Rule 4:64-2 requires that the party instituting a foreclosure action must attach to its complaint "evidence of indebtedness . . . upon which the claim is based." Unquestionably, plaintiff failed to comply with this requirement. Nonetheless, failure to comply with this requirement does not, in every instance, require dismissal.

This is not a situation where MERS did not have possession of the note at the time the complaint was filed. "In actions involving a negotiable note, [the] plaintiff should generally be in a position to establish that it did have possession of the note as of the date the complaint was filed as required by the UCC." Raftogianis, supra, 418 N.J. Super. at 356.

Nor are the facts in this matter analogous to those in Ford, supra, 418 N.J. Super. at 596, where we held that Wells Fargo, in instituting a foreclosure action against the defendants, failed to establish its standing to pursue the foreclosure action based upon a purported assignment of the mortgage and note by the original mortgagee five days after the defendant executed the mortgage and note. Here, on Page 3 of the original mortgage Andrew executed, MERS is identified as the nominee not only for Equifirst, the original mortgagee, but also for its successor and assigns. Therefore, defendants' claim regarding Equifirst's transfer of the mortgage to Bank of New York Mellon is of no consequence. Plaintiff was named in the original mortgage and there is no evidence in the record that it ever assigned its interest to another party.

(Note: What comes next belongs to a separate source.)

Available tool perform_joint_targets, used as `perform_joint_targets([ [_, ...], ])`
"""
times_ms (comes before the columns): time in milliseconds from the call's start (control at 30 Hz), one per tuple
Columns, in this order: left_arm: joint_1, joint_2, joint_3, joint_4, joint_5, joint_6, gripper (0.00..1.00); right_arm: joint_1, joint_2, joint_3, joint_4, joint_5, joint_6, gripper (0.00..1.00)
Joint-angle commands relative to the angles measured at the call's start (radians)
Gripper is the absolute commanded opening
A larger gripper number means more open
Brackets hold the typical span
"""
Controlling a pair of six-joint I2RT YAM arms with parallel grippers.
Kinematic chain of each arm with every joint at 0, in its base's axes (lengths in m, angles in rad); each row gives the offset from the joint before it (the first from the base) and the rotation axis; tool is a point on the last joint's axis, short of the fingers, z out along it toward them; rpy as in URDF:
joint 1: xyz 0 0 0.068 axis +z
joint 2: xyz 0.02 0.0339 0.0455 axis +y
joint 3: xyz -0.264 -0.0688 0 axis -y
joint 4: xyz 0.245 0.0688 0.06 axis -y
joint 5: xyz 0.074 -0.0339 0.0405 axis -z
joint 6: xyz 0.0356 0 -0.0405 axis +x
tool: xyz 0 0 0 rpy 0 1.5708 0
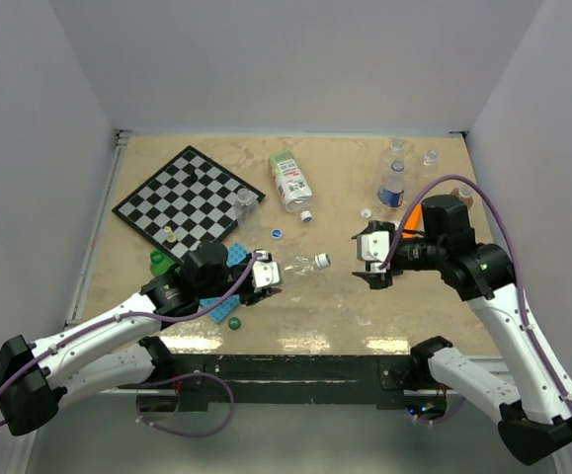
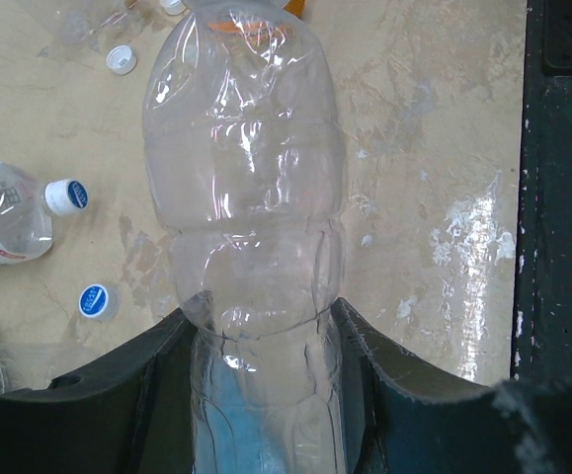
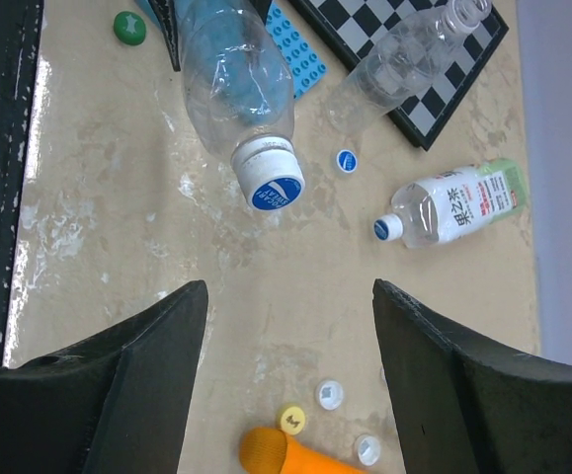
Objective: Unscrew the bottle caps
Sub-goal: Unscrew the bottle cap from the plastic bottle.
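Here, one cap under work: white-sided, blue-topped, still on a clear bottle clamped round its lower body by the left gripper and held level, low over the counter, neck toward the other arm. Lined up opposite, the right gripper, spread wide with nothing inside, clear of the cap. Judged as the pause before a twist, or between two; no telling how far unscrewed. Next, probably: advance along the bottle's axis, centre the cap between the fingers, pinch, turn, with the left hold kept firm against spin. Already loose on the counter: a blue cap, a green one, white ones beside an orange toy. Yet to do: a labelled bottle on its side, blue top in place. Too small to read: the tops of the upright bottles at far right. Hidden behind the left fingers, the held bottle's base; cut off in the left wrist view, its neck. Capped or not, unclear: a second clear bottle across the chessboard edge.
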Motion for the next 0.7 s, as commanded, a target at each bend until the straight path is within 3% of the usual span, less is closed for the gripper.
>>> perform_joint_targets([
  [0, 0.002, -0.015, 0.000, 0.026, -0.004, -0.009, 0.02, -0.014, 0.003, 0.011, -0.012, -0.036, 0.059, 0.71],
  [300, 0.002, -0.031, 0.006, 0.023, -0.041, -0.013, 0.02, -0.017, 0.080, 0.061, 0.003, -0.004, 0.174, 0.72],
  [667, 0.002, -0.061, 0.003, 0.029, -0.153, 0.001, 0.01, -0.019, 0.213, 0.163, -0.046, -0.100, 0.176, 0.75],
])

Therefore, Judge Ramsay properly concluded plaintiff had standing to initiate the action against defendants.

Moreover, dismissal on standing grounds was inappropriate because defendants, unlike the defendants in Ford, supra, 418 N.J. Super. 592, and Raftogianis, supra, 418 N.J. Super. 323, failed to raise the issue of standing promptly and did so only after substantial time had passed and after plaintiffs, in good faith, participated in efforts to resolve the litigation through mediation. Specifically, defendants waited seven months from the entry of the default judgment and two years from the foreclosure complaint to raise the standing issue. Thus, in addition to finding that defendants' challenge to the foreclosure action lacked substantive merit, Judge Ramsay's finding that defendants' motion for relief from judgment on standing grounds was belated is amply supported by the record.


Defendants' argument that the judgment is void because Sharon never received the Notice of Intent is without sufficient merit to warrant extensive discussion in a written opinion. Rule 2:11-3(e)(1)(E). We add the following brief comments.

Under the Fair Foreclosure Act (FFA), N.J.S.A. 2A:50-53 to -68, a Notice of Intent to foreclose upon a property was only required to be sent to Andrew, as the "residential debtor," not Sharon. See N.J.S.A. 2A:50-56(a). As stated in the complaint, Sharon "is not personally obligated to pay the sums secured by the mortgage (under the Note)." The FFA defines the "debtor" as "any person shown on the record of the residential mortgage lender as being obligated to pay the obligation secured by the residential mortgage." N.J.S.A. 2A:50-55. Sharon did not execute the note and was not personally obligated to pay the note. Therefore, MERS was not required to serve her with a copy of the Notice of Intent to foreclose on the property.